# About this exercise
Reproduce the data exactly as given, except for any images.

# Data block
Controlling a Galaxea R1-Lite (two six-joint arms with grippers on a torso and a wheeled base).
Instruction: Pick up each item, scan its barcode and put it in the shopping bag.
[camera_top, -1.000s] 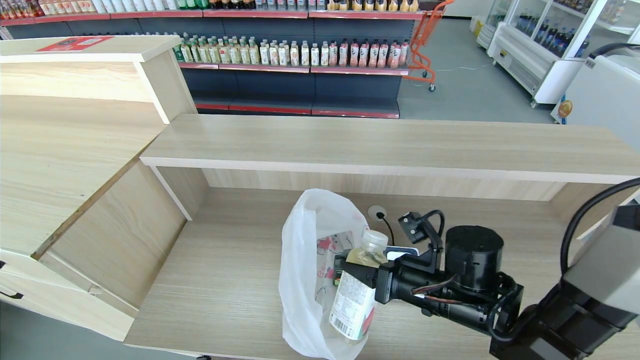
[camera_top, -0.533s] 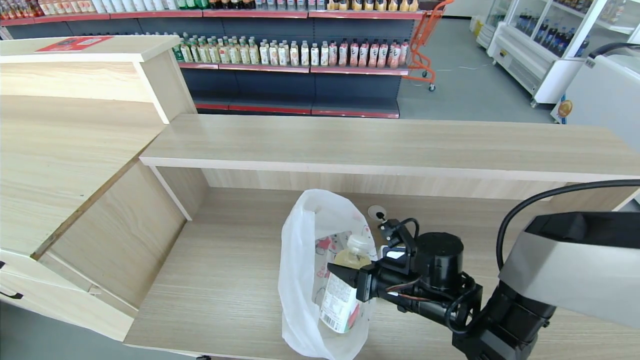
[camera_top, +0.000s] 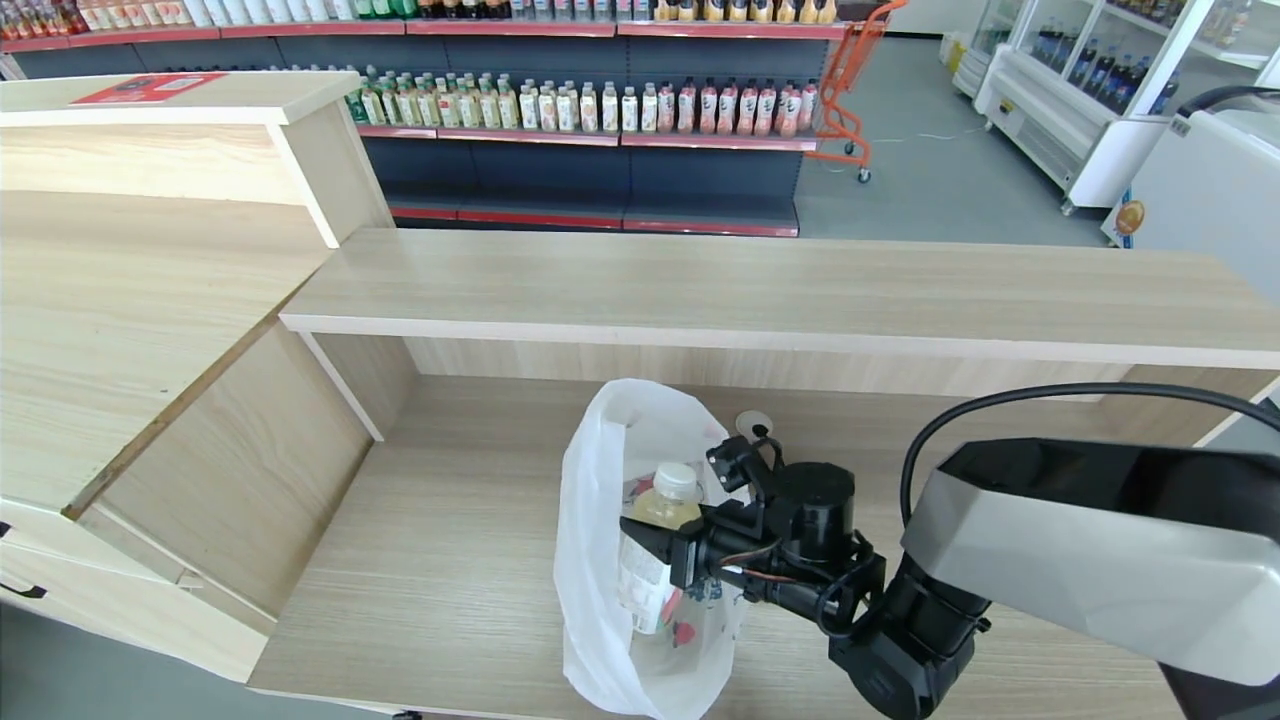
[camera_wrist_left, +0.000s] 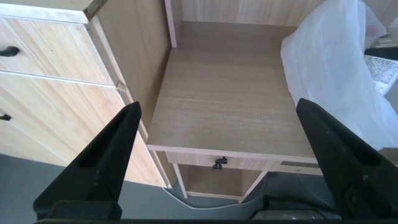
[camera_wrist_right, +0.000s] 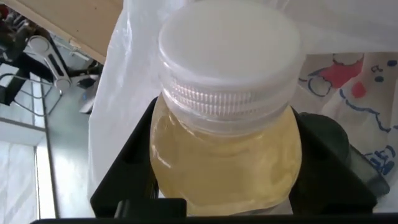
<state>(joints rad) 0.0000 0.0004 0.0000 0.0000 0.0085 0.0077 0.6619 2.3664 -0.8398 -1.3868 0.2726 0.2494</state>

# Result
Controlling a Galaxea R1-Lite (two six-joint arms with grippers on a torso and a wheeled base).
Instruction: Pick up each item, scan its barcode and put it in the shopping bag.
[camera_top, -1.000s] 
[camera_top, -0.533s] 
[camera_top, +0.000s] 
[camera_wrist_left, +0.000s] 
[camera_wrist_right, +0.000s] 
<state>(joints rad) 0.0000 0.0004 0.0000 0.0000 0.0085 0.0077 0.6619 2.3664 -0.8398 -1.3868 0.2726 0.2494</state>

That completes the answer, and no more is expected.